Il sostegno agli ecosistemi
Sembrerebbe dunque che le popolazioni di misticeti favoriscano la proliferazione del fitoplancton grazie a nutrienti e microelementi fondamentali presenti nelle loro feci. In questo modo garantiscono fonti alimentari alle popolazioni di krill (zooplancton), i quali si nutrono di fitoplancton. Insomma, più balene significano più cibo per il fitoplancton e dunque maggior assorbimento di CO2 da parte di quest’ultimo.
A questo punto, la spiegazione al paradosso del krill non dovrebbe stupirci più di tanto. Come quasi sempre accade in natura, infatti, la drastica diminuzione di un componente dell’ecosistema innesca un effetto a cascata in grado di influenzare negativamente tutti gli altri componenti dell’ecosistema, e dunque l’ecosistema stesso.

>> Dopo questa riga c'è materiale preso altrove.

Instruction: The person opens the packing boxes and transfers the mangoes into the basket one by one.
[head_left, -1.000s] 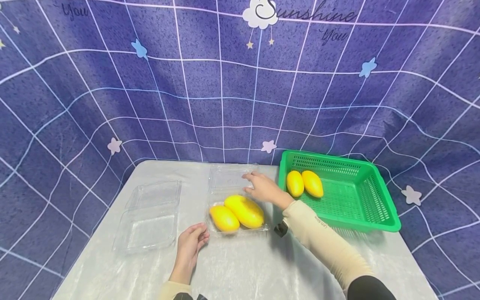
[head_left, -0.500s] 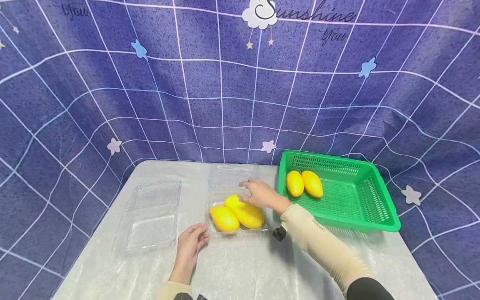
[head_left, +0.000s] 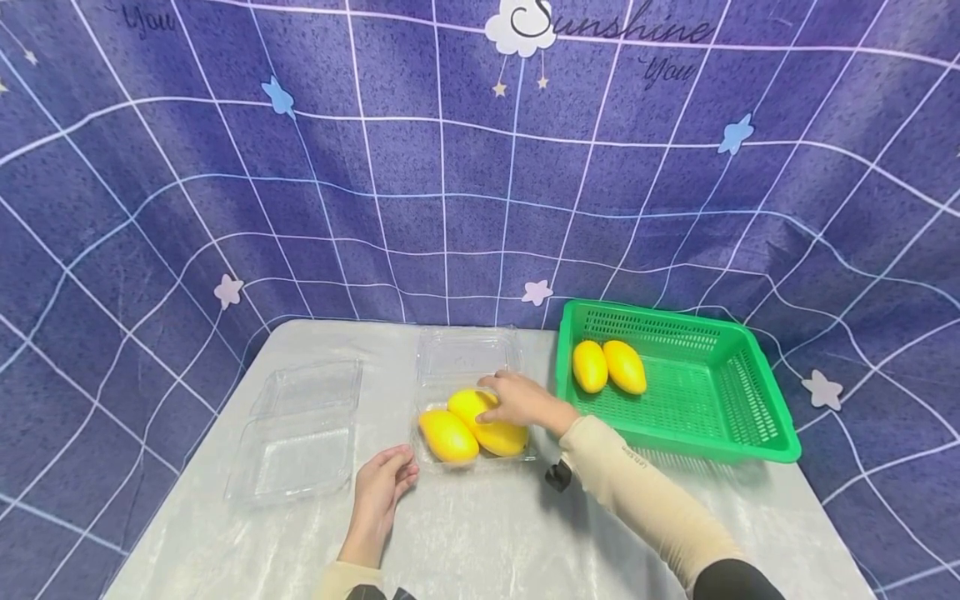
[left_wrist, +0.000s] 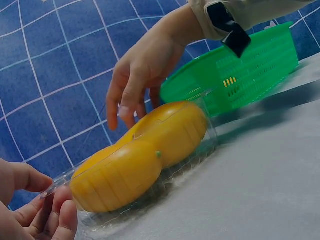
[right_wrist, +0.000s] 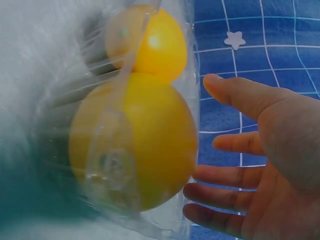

Il valore delle balene nel sostegno alla biodiversità dell’ecosistema marino, nella riduzione dell’anidride carbonica presente in atmosfera e dunque, indirettamente, nella mitigazione al cambiamento climatico, è fondamentale. Occorre quindi considerare che le attività che impattano negativamente su questi animali non soltanto porterebbero alla perdita di mammiferi eccezionali, ma limiterebbero anche i loro servizi ecosistemici.
Ancora una volta nel corso della storia, l’uomo si trova ad avere bisogno delle balene. Stavolta però, fortunatamente per loro, non per il pregiato olio che per secoli ha illuminato le case dei nostri antenati, bensì per l’aiuto che sono in grado di offrire nel limitare gli effetti del cambiamento climatico.